▶ AIM OF THE TASK: When you transcribe the data below, reproduce every line exactly and leave each picture out.

▶ GIVEN INFORMATION:

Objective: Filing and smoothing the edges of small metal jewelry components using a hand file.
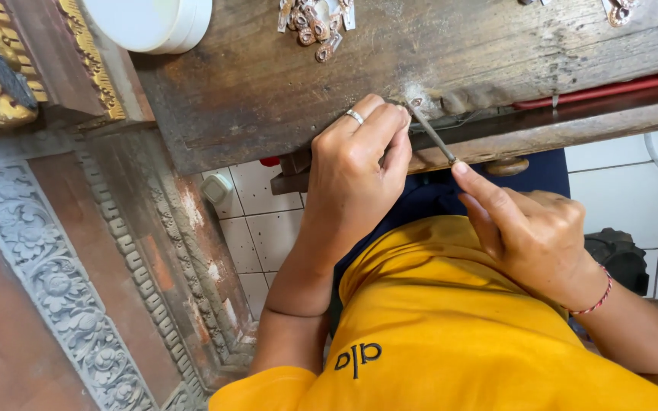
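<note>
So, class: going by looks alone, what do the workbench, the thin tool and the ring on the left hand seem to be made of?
Workbench: worn, unfinished wood, with visible grain, cracks and scuffs.
Thin tool: probably steel, a grey, dull metallic rod.
Ring on the left hand: likely silver or a similar pale metal, bright and shiny.

Honestly there wasn't much of that sort to see here. No packages, no signs, no screens anywhere in the head view. The only thing close to a label was the small dark printed mark on the front of the person's yellow shirt, low in the picture near the bottom edge, a few rounded dark characters on the plain yellow cloth. The white round tub at the far left corner of the wooden workbench showed no label on the side facing the camera.
</note>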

▶ YOUR SOLUTION:
Objective: Filing and smoothing the edges of small metal jewelry components using a hand file.
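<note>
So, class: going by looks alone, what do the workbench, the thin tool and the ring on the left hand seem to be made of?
Workbench: worn, unfinished wood, with visible grain, cracks and scuffs.
Thin tool: probably steel, a grey, dull metallic rod.
Ring on the left hand: likely silver or a similar pale metal, bright and shiny.

Honestly there wasn't much of that sort to see here. No packages, no signs, no screens anywhere in the head view. The only thing close to a label was the small dark printed mark on the front of the person's yellow shirt, low in the picture near the bottom edge, a few rounded dark characters on the plain yellow cloth. The white round tub at the far left corner of the wooden workbench showed no label on the side facing the camera.
</note>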

Nothing else is part of this answer.